By Nina Perales, The Washington Post

Texas has a long history of voting discrimination against racial minorities. As Supreme Court rulings invalidated the Texas white primaries in 1944, the poll tax in 1966 and Texas’s system of multi-member state House districts in 1973, Texas turned to redistricting to dilute minority voting strength.

The federal Voting Rights Act is the bulwark against unfair redistricting in Texas. Nationwide, the Voting Rights Act prohibits discrimination on the basis of race and, for certain jurisdictions with a history of voting discrimination (including Texas), until 2013 it required federal preapproval of voting-related changes. In every decade since the 1970s, courts or the U.S. Justice Department have relied on the Voting Rights Act to block one or more unjust statewide redistricting plans enacted in Texas.

[pullquote]The core of the plaintiffs’ argument in Evenwel v. Abbott is that legislative districts should not be drawn to equalize population.[/pullquote]

As minority voters in Texas work to close the historical gap in political participation —  relying on federal courts to make slow but steady progress in redistricting — fringe activists from the conservative Project on Fair Representation have filed the Evenwel v. Abbott case in order to neutralize the Voting Rights Act. If their plan for mandatory unequal population in redistricting prevails, Latino and other minority voters will be punished for living in areas with relatively more children and fewer registered voters.

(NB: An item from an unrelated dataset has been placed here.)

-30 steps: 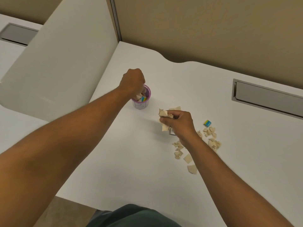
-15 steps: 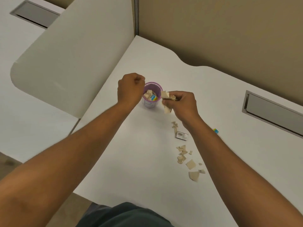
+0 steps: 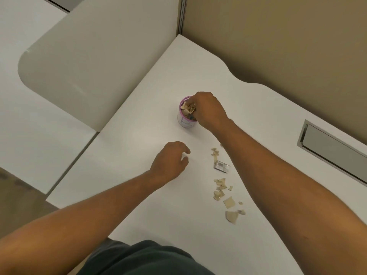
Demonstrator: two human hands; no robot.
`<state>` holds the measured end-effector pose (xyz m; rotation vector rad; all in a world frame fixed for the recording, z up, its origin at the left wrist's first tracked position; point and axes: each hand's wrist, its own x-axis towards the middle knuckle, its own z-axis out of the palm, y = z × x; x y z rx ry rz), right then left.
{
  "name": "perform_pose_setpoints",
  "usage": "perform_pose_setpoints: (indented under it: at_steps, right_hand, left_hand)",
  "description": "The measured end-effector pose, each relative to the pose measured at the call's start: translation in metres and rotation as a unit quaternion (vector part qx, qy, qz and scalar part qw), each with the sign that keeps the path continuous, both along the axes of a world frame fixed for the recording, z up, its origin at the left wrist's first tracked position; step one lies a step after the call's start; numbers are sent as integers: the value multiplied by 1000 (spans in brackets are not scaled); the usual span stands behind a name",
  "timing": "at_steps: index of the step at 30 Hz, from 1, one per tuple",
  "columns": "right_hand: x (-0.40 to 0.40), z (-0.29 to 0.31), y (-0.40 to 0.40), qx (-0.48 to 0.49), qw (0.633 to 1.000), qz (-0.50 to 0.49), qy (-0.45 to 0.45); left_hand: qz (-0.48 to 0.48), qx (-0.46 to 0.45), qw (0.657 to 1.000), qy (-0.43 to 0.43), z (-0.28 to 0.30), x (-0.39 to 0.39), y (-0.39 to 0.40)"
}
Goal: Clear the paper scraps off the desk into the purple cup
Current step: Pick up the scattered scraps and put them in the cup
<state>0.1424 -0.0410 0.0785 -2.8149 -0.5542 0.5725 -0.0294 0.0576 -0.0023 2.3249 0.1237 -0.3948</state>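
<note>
The purple cup [image 3: 184, 121] stands upright on the white desk [image 3: 139, 139], filled with tan paper scraps. My right hand [image 3: 209, 111] is over the cup's mouth, fingers closed on a bunch of paper scraps [image 3: 189, 109] pushed into the top. My left hand [image 3: 170, 161] hovers low over the desk in front of the cup, fingers loosely curled and holding nothing. More tan scraps [image 3: 224, 191] lie loose on the desk to the right of my left hand, partly hidden by my right forearm.
A small silver rectangular object [image 3: 222, 166] lies among the scraps. A metal cable slot [image 3: 333, 151] is set in the desk at the right. A white divider panel [image 3: 95, 56] rises at the left, a tan partition wall [image 3: 278, 36] behind.
My right hand has carried its scraps from beside the cup to over its mouth. My left hand has left the cup and moved back toward me, fingers loosened.
</note>
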Motion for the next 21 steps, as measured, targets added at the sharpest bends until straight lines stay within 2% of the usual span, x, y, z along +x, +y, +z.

Evenwel seeks to impose a radical new rule for redistricting across the country. Since the U.S. Supreme Court prohibited extreme population deviations across districts more than 50 years ago, states have ensured that the voting districts they draw comprise roughly the same number of people. Texas state Senate districts are drawn in compliance with that rule, yet this lawsuit alleges that those districts are unconstitutional.

The core of the plaintiffs’ argument in Evenwel v. Abbott is that legislative districts should not be drawn to equalize population. Instead, the plaintiffs say that children and other non-voters should not be counted when district lines are drawn, which would result in dramatic variations of population across districts.

Click HERE to read the full story.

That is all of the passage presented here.